Louis Buhl & Co. is pleased to present a new exhibition with Detroit-based artist Sara Nickleson, titled The Fourth Way and opening Saturday, September 23rd, 2023. In search of a departure from prevailing ideas around figuration, Nickleson imagines the body as impermanent, morphing and changing as a representation of complex human emotion and cognition. The show will showcase six new paintings, including one at the largest scale the artist has worked within to date.

Rooted in her own longtime battle with depression—and significant reprieve through psychedelic therapy—Nickleson finds solace in world-building that draws from her studies in consciousness and melancholia, as well as theories around ‘deep adaptation’ in the face of climate crisis. “‘Deep adaptation’ refers to the personal and collective changes that might help us to prepare for (and live with) a climate-influenced breakdown or collapse of our societies. In the paintings, I imagine a world post climate catastrophe, presenting a recovering planet and beings that have evolved with more affective and cognitive capacity than us, with a deep connection to the planet,” the artist explains. Notably, these painterly visions lack the presence of modern infrastructure entirely, reflecting on the failed promises of modernity and contemplating a future in which the object world has been emptied of significance. Although channeling the metaphysical, Nickleson’s scenes reference reality in their allusion to our own seeming acceptance of global warming and its active implications. Broadly, Nickleson’s figures are difficult to decipher in their abnormality, however, their expressions are neutral and their dispositions calm. Although the world is burning down before their eyes, the attuned beings feel at home in this strange, chaotic habitat. Artificial colors—hot pinks, rich blues, neon oranges—are beautiful and enticing to the eye in their material nature, yet, in contrast symbolize effects of toxicity in a poignant commentary on the prevalence of such synthetic hues in our own environment due to an increased frequency of extreme weather events. 

Nickleson begins each painting by amassing a multitude of disparate elements to create her imagery through digital collage, a process she feels is representative of a human condition that is awkward, expansive, and fragmented.

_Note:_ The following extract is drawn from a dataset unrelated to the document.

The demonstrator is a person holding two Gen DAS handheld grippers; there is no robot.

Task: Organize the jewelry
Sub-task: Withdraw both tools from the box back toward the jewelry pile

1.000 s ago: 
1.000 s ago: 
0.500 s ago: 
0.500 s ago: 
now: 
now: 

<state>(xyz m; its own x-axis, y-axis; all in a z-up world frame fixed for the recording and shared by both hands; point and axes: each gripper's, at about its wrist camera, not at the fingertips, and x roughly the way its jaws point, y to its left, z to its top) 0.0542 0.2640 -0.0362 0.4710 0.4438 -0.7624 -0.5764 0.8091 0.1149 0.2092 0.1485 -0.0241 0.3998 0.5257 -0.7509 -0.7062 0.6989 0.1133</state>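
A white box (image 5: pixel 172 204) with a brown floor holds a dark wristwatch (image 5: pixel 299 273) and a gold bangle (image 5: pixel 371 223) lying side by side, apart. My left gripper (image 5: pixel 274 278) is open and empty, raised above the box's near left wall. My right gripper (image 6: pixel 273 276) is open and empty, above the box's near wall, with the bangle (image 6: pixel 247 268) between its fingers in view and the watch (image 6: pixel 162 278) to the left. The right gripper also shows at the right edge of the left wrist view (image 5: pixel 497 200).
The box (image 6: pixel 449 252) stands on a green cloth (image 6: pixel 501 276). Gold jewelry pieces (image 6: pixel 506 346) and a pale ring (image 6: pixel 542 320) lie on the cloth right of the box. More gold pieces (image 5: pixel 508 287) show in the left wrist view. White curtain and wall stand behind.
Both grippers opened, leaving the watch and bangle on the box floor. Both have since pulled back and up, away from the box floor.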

The individual’s evolution and impermanence is significant and drastic—cognitively, physically and emotionally; this concept inspires the abstract builds of Nickleson’s figures, many of which appear to live in a perpetual state of metamorphosis. Her approach finds inspiration in Surrealism’s psychological underpinnings, aiding her abandonment of traditional representations of the human form. In 1925 in Paris, pioneering surrealists Yves Tanguy, Jacques Prévert, André Breton and Marcel Duchamp invented cadavre exquis (exquisite corpse)—a collaborative drawing approach used to create bizarre and intuitive drawings—in search of a superior reality believed to be accessible through tapping into the unconscious psyche. The exquisite corpse method informs the way in which Nickleson layers and arranges images to create compositions that could not be imagined under ordinary circumstances with the woke, disciplined mind. In doing so, she works to establish the idea that one’s spirit is paramount to one’s physicality. 

In The Three Witches, for example, it is difficult to distinguish whether the androgynous subject is one figure or multiple. The painting’s title refers to the antiquated moniker for Leonora Carrington, Remedios Varo, and Kati Horna, three important female surrealist artists whose creative contributions, though widely recognized today, were historically overlooked amidst a movement misogynistic in its roots. Interested in the research of her predecessors, Nickleson cites the teachings of G.I Gurdjieff to be influential, particularly his belief that artists had the ability to create works that could communicate a realm of consciousness that transcends our everyday reality. Embracing this framework to drive her creative ambitions, Nickleson’s work serves as an agent in building her own understanding of self as well as a point of hope in navigating the somber realities of the modern world.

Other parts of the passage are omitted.